■ **Task description**: All of the data below is to be returned unaltered.

■ **Dataset content**:
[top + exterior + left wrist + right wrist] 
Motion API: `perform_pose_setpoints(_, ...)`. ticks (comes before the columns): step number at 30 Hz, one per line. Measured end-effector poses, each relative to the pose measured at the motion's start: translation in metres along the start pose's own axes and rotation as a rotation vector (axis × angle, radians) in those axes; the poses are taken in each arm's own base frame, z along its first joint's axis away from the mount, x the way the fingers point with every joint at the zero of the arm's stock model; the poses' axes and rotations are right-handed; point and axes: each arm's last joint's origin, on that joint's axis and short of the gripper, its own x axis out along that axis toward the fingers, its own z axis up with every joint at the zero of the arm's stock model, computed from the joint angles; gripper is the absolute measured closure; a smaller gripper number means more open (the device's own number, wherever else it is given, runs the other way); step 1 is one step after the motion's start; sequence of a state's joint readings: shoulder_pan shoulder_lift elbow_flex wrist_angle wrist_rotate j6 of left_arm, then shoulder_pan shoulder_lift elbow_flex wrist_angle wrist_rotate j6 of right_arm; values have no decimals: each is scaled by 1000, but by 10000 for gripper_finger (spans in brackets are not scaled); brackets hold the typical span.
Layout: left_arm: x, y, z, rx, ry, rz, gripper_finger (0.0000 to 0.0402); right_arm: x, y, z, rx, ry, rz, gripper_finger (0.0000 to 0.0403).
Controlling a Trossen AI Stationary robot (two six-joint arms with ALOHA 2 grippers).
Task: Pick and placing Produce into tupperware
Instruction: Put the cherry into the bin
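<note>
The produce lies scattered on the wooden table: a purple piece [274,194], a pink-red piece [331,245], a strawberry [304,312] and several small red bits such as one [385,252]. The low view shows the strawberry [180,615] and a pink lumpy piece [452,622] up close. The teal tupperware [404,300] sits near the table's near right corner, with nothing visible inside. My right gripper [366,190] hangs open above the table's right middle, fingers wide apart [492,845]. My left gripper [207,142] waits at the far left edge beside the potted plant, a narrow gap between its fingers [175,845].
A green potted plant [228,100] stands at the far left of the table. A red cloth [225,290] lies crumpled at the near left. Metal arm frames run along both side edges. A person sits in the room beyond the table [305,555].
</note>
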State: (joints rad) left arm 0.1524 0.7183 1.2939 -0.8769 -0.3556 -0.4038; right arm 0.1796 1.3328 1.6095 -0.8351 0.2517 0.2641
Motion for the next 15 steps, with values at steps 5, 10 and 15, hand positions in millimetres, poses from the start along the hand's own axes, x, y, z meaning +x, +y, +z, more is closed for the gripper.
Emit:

■ **Completed task**:
[top + exterior + left wrist + right wrist] 
Motion API: `perform_pose_setpoints(_, ...)`. ticks (comes before the columns): step number at 30 Hz, one per line. Measured end-effector poses, each relative to the pose measured at the motion's start: translation in metres along the start pose's own axes and rotation as a rotation vector (axis × angle, radians) in those axes; the poses are taken in each arm's own base frame, z along its first joint's axis away from the mount, x the way the fingers point with every joint at the zero of the arm's stock model; the poses' axes and rotations are right-handed; point and axes: each arm's last joint's origin, on that joint's axis and short of the gripper, its own x axis out along that axis toward the fingers, its own z axis up with every joint at the zero of the arm's stock model, computed from the joint angles; gripper is the absolute measured closure; a smaller gripper number means more open (the device's own number, wherever else it is given, runs the other way); step 1 is one step after the motion's start; sequence of a state's joint readings: shoulder_pan shoulder_lift elbow_flex wrist_angle wrist_rotate j6 of left_arm, then shoulder_pan shoulder_lift elbow_flex wrist_angle wrist_rotate j6 of right_arm; values have no decimals: each is scaled by 1000, but by 10000 for gripper_finger (spans in brackets are not scaled); brackets hold the typical span.
Layout: left_arm: x, y, z, rx, ry, rz, gripper_finger (0.0000 to 0.0402); right_arm: x, y, z, rx, ry, rz, gripper_finger (0.0000 to 0.0403).
Controlling a Trossen AI Stationary robot (two six-joint arms with ALOHA 2 grippers).
Task: Pick and placing Produce into tupperware
Instruction: Put the cherry into the bin
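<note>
The produce lies scattered on the wooden table: a purple piece [274,194], a pink-red piece [331,245], a strawberry [304,312] and several small red bits such as one [385,252]. The low view shows the strawberry [180,615] and a pink lumpy piece [452,622] up close. The teal tupperware [404,300] sits near the table's near right corner, with nothing visible inside. My right gripper [366,190] hangs open above the table's right middle, fingers wide apart [492,845]. My left gripper [207,142] waits at the far left edge beside the potted plant, a narrow gap between its fingers [175,845].
A green potted plant [228,100] stands at the far left of the table. A red cloth [225,290] lies crumpled at the near left. Metal arm frames run along both side edges. A person sits in the room beyond the table [305,555].
</note>
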State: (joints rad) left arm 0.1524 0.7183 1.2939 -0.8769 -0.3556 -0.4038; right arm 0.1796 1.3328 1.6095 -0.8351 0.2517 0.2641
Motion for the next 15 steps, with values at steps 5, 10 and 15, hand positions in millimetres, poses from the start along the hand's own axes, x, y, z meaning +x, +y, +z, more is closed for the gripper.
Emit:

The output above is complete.